林晚秋的瞳孔因极度恐惧而放大。就在这迷幻与现实的夹缝中,陈晚声的嘴唇没有动,一个混合着无数男女老幼重叠回响的声音却直接在她脑中炸开,冰冷如九幽寒泉:
“吃了我的胎盘…该还债了…”
“娘——!” 林晚秋发出一声不似人声的嘶嚎,那声音里混杂着绝望、疯狂和被逼至绝境的兽性。祠堂的恐怖景象和陈晚声那重叠的回响像无数毒蛇噬咬着她的神经。她猛地转身,撞开腐朽的木门,不顾一切地扑向村东那棵虬枝盘错、在夜色中如同鬼爪般伸展的老槐树。
冰冷的夜风刮在脸上,带着泥土和腐烂树叶的气息,却吹不散肺腑间那股甜腥的铁锈味。她跌跌撞撞,脚下的土地似乎变得粘稠柔软,每一步都像踩在某种巨大生物的脏器上。老槐树近了,月光透过稀疏的枝叶,惨白地照亮了树下的那座孤坟。

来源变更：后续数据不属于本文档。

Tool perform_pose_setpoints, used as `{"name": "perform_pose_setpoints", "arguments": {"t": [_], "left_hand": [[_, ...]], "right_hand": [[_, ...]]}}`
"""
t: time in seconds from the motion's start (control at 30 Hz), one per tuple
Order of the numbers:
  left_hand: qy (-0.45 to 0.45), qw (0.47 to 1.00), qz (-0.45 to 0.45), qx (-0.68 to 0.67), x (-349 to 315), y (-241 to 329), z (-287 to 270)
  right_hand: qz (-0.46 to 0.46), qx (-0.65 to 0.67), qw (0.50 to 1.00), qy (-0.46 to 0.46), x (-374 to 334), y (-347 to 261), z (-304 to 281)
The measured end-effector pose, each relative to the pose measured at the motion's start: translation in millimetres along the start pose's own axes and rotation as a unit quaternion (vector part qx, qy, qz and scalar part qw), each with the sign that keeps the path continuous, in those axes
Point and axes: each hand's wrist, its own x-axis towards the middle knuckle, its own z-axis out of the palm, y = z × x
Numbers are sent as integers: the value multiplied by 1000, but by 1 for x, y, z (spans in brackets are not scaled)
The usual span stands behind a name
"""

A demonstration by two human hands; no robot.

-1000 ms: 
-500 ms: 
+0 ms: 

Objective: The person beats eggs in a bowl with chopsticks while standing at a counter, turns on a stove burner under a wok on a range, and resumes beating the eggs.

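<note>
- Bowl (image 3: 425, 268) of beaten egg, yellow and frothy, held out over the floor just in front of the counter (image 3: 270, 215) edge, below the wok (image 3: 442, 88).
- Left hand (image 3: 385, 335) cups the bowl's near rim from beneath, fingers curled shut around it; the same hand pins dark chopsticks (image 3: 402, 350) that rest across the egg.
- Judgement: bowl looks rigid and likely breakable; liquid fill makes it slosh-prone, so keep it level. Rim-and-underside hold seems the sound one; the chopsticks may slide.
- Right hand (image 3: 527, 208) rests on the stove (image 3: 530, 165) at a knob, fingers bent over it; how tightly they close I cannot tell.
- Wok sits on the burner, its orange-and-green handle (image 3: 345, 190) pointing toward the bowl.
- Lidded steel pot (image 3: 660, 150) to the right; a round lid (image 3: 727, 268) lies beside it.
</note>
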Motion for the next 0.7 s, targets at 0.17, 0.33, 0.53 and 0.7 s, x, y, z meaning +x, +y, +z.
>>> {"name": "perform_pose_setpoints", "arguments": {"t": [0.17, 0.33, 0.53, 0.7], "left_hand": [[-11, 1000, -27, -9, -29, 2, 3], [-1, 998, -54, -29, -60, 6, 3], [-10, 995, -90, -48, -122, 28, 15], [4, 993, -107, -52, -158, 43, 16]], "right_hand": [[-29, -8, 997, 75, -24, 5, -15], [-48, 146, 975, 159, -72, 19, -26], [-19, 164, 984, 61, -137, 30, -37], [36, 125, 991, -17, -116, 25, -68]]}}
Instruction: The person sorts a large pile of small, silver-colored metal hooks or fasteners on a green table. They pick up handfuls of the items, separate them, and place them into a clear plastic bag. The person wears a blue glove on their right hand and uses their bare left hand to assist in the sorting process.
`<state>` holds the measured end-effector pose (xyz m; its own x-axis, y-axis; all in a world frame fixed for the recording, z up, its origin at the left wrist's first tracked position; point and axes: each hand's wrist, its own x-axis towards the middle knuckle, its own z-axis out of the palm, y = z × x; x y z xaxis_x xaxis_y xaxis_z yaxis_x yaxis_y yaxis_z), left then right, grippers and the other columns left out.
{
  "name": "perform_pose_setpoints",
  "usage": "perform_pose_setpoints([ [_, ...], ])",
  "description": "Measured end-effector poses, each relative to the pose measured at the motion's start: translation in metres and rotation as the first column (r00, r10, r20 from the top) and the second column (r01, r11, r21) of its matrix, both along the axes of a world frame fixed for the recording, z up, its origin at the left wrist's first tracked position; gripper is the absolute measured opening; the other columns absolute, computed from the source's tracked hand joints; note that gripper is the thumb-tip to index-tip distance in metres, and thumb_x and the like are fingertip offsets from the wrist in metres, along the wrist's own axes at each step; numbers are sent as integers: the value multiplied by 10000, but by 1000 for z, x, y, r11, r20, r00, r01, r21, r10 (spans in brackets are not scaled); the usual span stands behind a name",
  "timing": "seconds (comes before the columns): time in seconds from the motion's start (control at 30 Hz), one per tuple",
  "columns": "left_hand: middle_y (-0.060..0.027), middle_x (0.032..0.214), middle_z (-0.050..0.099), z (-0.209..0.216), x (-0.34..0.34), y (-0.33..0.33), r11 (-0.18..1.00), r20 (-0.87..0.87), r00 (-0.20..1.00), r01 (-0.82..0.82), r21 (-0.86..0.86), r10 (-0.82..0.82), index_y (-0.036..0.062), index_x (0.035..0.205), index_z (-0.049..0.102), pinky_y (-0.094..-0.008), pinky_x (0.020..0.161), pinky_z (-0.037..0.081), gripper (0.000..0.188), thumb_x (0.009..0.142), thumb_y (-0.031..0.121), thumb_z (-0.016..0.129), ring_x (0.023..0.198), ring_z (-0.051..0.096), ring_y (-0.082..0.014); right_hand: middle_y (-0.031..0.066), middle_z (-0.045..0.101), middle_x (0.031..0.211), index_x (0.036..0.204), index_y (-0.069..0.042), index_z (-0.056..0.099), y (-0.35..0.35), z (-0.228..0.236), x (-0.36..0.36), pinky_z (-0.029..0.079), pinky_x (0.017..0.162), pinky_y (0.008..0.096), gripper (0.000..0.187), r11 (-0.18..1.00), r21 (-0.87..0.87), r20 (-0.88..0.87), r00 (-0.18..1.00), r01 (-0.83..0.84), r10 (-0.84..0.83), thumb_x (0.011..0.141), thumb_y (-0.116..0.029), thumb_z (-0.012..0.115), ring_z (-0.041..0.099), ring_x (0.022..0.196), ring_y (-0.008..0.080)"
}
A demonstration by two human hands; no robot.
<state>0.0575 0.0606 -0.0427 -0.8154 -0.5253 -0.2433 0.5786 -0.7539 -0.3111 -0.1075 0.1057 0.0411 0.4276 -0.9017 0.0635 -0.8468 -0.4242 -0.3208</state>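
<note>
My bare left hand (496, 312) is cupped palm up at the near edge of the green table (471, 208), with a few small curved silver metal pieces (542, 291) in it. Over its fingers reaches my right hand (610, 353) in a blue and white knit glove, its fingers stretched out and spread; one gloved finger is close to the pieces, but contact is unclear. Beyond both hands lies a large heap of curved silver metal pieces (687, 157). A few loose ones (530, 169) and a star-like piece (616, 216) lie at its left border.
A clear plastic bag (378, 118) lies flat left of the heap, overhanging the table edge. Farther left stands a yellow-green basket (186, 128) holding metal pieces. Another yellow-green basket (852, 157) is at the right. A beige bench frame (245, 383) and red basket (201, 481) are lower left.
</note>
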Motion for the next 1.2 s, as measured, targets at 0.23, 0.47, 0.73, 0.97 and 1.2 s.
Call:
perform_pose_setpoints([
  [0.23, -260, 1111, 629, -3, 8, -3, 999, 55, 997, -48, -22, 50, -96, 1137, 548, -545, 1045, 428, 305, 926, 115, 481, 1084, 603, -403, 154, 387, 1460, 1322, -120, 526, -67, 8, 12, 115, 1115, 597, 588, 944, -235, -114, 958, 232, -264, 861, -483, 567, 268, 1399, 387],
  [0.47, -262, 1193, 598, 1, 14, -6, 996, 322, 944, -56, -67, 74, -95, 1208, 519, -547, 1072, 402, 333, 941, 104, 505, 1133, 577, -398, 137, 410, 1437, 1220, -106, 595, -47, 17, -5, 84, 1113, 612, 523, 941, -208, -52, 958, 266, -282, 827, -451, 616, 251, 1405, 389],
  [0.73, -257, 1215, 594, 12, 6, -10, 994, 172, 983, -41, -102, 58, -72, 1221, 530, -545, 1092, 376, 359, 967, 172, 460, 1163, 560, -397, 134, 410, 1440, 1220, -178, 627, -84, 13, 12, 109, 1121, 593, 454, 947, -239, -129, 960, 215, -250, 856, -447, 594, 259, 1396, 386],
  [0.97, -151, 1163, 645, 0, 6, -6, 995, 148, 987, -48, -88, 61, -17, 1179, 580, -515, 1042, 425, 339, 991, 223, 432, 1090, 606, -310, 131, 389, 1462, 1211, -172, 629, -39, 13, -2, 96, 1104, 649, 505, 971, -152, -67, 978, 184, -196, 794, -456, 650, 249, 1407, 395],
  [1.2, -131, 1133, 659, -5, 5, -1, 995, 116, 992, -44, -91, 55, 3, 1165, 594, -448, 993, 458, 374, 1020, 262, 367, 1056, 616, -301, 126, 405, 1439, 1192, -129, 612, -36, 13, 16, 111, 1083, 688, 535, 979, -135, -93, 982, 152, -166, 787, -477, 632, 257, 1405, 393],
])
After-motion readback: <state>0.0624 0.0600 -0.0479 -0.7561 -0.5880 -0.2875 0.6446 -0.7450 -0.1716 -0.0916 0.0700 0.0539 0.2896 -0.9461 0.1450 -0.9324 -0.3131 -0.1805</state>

没有寻常的墓碑。矗立在坟前的,是一块约莫半人高、形状极其不规则的、暗红近黑的“石头”。它表面粗糙,布满扭曲的纹路和细密的孔洞,散发着一种浓烈的、混合着血腥、羊水和陈旧铁锈的腥甜气味——这根本不是石头,而是一块巨大的、已经石化的胎盘!
林晚秋踉跄着扑到碑前,借着月光,看清了上面凸起的、如同暴突青筋般的碑文:
“林周氏 吞胎换命妇”
“癸卯年亥时噎毙”
每一个字都像活物般微微搏动。一股源自血脉深处的、无法抗拒的冲动驱使着她伸出手指。指尖触碰到碑面的刹那——那冰冷坚硬的触感瞬间消失了!
碑面竟变得温热、柔软,带着活人肌肤般的弹性,甚至能感觉到皮下脂肪的轻微颤动!一股巨大的吸力从碑文中心传来。与此同时,几条滑腻冰冷、如同巨大蚯蚓般的脐带猛地从碑底钻出,带着粘稠的羊水腥气,闪电般缠住了林晚秋的脖颈和双臂,巨大的力量拖拽着她,将她的脸狠狠按向那如同人腹般柔软的碑面!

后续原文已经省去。